L’épervier est un rapace qui chasse à la volée, généralement des oiseaux plus petits que lui ou peu aptes à la défense (des passereaux, des grives, des tourterelles…). Il les attrape en vol, parfois en se retournant complètement sur sa victime comme un terrible acrobate tueur. Et pour cela il a besoin d’utiliser ses griffes comme des sortes de « tenailles », ou plutôt des « pinces à sucre » acérées. Ses griffes viennent enferrer sa proie qui, pour essayer de fuir, ne pourra que louvoyer dans les trois dimensions le plus rapidement possible avant de se mettre à couvert (si couvert il y a !). C’est un peu la technique de la pelleteuse munie d’une pince et qui veut détruire un immeuble.

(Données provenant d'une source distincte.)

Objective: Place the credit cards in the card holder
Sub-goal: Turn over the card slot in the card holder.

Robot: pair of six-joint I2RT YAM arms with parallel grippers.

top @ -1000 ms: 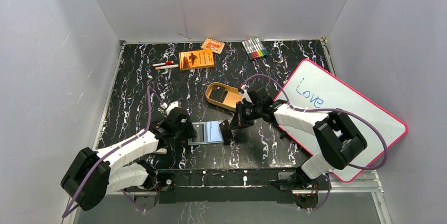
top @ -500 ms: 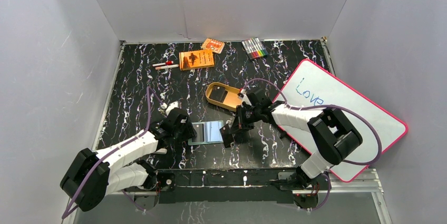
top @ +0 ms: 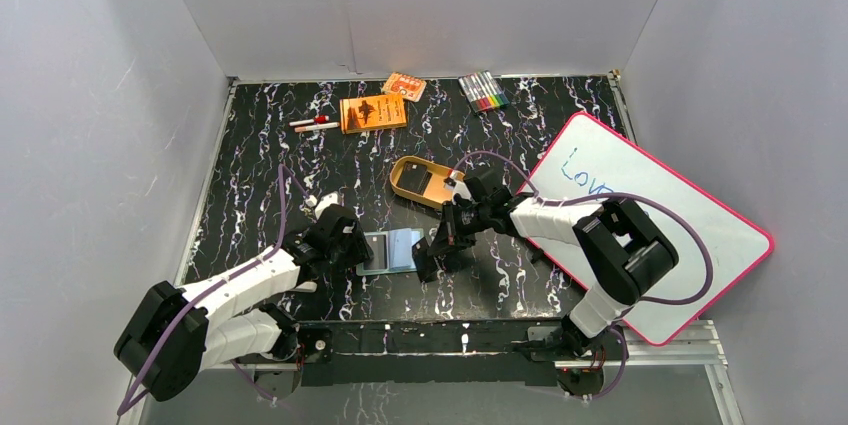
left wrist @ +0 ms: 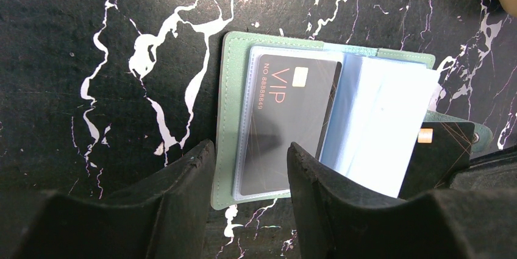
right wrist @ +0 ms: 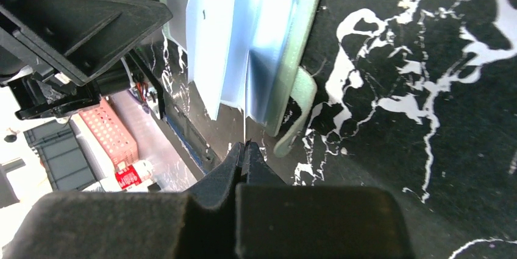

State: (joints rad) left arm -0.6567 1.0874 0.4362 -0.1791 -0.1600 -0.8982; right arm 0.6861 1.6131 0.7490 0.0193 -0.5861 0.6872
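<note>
Nearest the bases, the left gripper [left wrist: 250,149] stands half-open with its tips at the left cover of the open card holder [left wrist: 224,119], clasping nothing. The VIP card [left wrist: 286,131] sits in one pocket. The right gripper [right wrist: 245,147] is pinched tight on the second card [left wrist: 442,149] by its end, at the floppy sleeves [left wrist: 378,125]. That card looks light, stiff and slick, so an end grip, fed edge-first, suits it. The golden tin [top: 422,181] lies beyond.

Setting was a lab test cell: plain white panel walls [top: 400,5] boxed in a black white-veined marble-pattern tabletop [top: 260,165].
</note>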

Pour l’aigle, lui, et bien que ses serres paraissent semblables, c’est très différent (la forme de ses ailes, en effet, le différencie totalement de l’épervier) : car l’aigle chasse à l’aguet, en planant haut, puis fond avec détermination – raser/rafler/cueillir… – sur la trajectoire de sa proie terrestre, pour la « faucher » littéralement, serres en avant, en forme de double fourche, comme s’il avait deux « pinces-étaux » projetées devant lui. C’est donc là plutôt la technique du bulldozer qu’il met en place, grandement améliorée il est vrai.
Bien que ce ne soit pas exact bien évidemment, j’oserais presque dire que l’épervier chasse en trois dimensions lorsque l’aigle chasse seulement en deux dimensions (-> pelleteuse contre bulldozer). Car sur beaucoup de points de comparaisons, on retrouve cette différence en effet dans le travail des dimensions de l’action.
« Pinces à sucre » en 3D, ou « pinces-étau » en 2D, tenaille en 3D ou pince-canard en 2D, l’épervier ou l’aigle : saisie agrippante en 3D ou saisie pinçante en 2D. Voilà la différence. Et elle est de taille : l’épervier a besoin de serrer en griffes la chair de sa victime tournoyante dans les trois dimensions pour éviter qu’elle ne s’échappe, lorsque l’aigle a juste besoin de caler la structure générale de sa victime dans le creux de ses serres pour contrôler la liberté de fuite en deux dimensions de sa proie (ses proies étant principalement terrestres). Ce sont deux approches de la chasse complètement différentes !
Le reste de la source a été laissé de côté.